» What the exercise asks
Exactly as written, return every line of the data below.

» Data section
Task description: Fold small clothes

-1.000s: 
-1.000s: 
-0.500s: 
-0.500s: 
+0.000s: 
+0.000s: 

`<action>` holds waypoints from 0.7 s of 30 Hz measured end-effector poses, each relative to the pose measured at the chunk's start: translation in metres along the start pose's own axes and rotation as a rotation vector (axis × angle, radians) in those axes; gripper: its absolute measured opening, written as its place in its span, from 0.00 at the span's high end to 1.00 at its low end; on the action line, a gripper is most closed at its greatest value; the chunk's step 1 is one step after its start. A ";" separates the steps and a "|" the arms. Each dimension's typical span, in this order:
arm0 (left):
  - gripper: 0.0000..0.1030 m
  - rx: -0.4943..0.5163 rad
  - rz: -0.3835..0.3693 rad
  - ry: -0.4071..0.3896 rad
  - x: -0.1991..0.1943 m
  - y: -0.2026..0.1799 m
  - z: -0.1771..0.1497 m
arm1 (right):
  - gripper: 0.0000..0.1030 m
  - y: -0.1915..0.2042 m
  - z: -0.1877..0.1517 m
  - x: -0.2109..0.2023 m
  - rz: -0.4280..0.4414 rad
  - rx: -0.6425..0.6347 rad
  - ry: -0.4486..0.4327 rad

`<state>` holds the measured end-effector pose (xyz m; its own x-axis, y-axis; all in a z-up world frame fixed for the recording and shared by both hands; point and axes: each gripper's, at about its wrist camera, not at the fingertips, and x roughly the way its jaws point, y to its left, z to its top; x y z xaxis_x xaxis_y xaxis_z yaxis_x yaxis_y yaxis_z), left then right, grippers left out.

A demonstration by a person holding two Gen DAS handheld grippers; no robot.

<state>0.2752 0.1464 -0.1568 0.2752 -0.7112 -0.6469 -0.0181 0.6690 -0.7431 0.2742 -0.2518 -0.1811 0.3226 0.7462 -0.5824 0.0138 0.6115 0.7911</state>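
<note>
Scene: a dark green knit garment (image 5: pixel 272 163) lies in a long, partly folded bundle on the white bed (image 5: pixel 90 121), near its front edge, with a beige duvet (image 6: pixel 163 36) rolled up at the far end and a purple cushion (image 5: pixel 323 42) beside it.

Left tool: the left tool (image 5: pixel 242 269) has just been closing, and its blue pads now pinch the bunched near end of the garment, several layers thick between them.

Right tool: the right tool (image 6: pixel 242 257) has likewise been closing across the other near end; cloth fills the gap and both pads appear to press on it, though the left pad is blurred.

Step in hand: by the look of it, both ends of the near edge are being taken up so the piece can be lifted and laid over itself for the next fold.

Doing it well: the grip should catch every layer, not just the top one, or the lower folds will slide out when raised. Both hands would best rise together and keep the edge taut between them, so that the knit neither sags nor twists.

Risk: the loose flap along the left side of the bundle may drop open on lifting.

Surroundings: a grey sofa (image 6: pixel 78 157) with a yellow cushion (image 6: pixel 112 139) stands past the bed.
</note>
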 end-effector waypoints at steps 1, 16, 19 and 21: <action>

» Result of this exercise
Task description: Fold small clothes

-1.000s: 
-1.000s: 
-0.500s: 
-0.500s: 
+0.000s: 
+0.000s: 

`<action>` holds waypoints from 0.7 s of 30 Hz measured end-effector poses, each relative to the pose measured at the chunk's start: translation in metres along the start pose's own axes and rotation as a rotation vector (axis × angle, radians) in those axes; gripper: its absolute measured opening, written as its place in its span, from 0.00 at the span's high end to 1.00 at its low end; on the action line, a gripper is most closed at its greatest value; the chunk's step 1 is one step after its start. A ";" separates the steps and a "|" the arms. Each dimension's typical span, in this order:
arm0 (left):
  - gripper: 0.0000..0.1030 m
  - rx: -0.4943..0.5163 rad
  - rz: -0.3835..0.3693 rad
  - ry: -0.4071..0.3896 rad
  - x: -0.1991..0.1943 m
  - y: -0.2026..0.1799 m
  - z: -0.1771..0.1497 m
arm1 (right):
  - gripper: 0.0000..0.1030 m
  - y: -0.1915..0.2042 m
  - z: -0.1877..0.1517 m
  - x: -0.2109..0.2023 m
  - rz: -0.4280..0.4414 rad
  - rx: -0.6425..0.6347 rad
  - ry: -0.4486..0.4327 rad

`<state>` holds the measured end-effector pose (xyz m; its own x-axis, y-axis; all in a z-up world frame fixed for the recording and shared by both hands; point and axes: each gripper's, at about its wrist camera, not at the fingertips, and x roughly the way its jaws point, y to its left, z to its top; x y z xaxis_x xaxis_y xaxis_z yaxis_x yaxis_y yaxis_z), left then right, grippers left out.

A demonstration by a person holding two Gen DAS handheld grippers; no robot.

<state>0.2752 0.1464 -0.1568 0.2752 -0.7112 -0.6469 -0.0181 0.6690 -0.7431 0.2742 -0.2518 -0.1811 0.3226 0.7462 -0.5824 0.0138 0.6115 0.7911</state>
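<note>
Scene: a dark green knit garment (image 5: pixel 272 163) lies in a long, partly folded bundle on the white bed (image 5: pixel 90 121), near its front edge, with a beige duvet (image 6: pixel 163 36) rolled up at the far end and a purple cushion (image 5: pixel 323 42) beside it.

Left tool: the left tool (image 5: pixel 242 269) has just been closing, and its blue pads now pinch the bunched near end of the garment, several layers thick between them.

Right tool: the right tool (image 6: pixel 242 257) has likewise been closing across the other near end; cloth fills the gap and both pads appear to press on it, though the left pad is blurred.

Step in hand: by the look of it, both ends of the near edge are being taken up so the piece can be lifted and laid over itself for the next fold.

Doing it well: the grip should catch every layer, not just the top one, or the lower folds will slide out when raised. Both hands would best rise together and keep the edge taut between them, so that the knit neither sags nor twists.

Risk: the loose flap along the left side of the bundle may drop open on lifting.

Surroundings: a grey sofa (image 6: pixel 78 157) with a yellow cushion (image 6: pixel 112 139) stands past the bed.
</note>
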 end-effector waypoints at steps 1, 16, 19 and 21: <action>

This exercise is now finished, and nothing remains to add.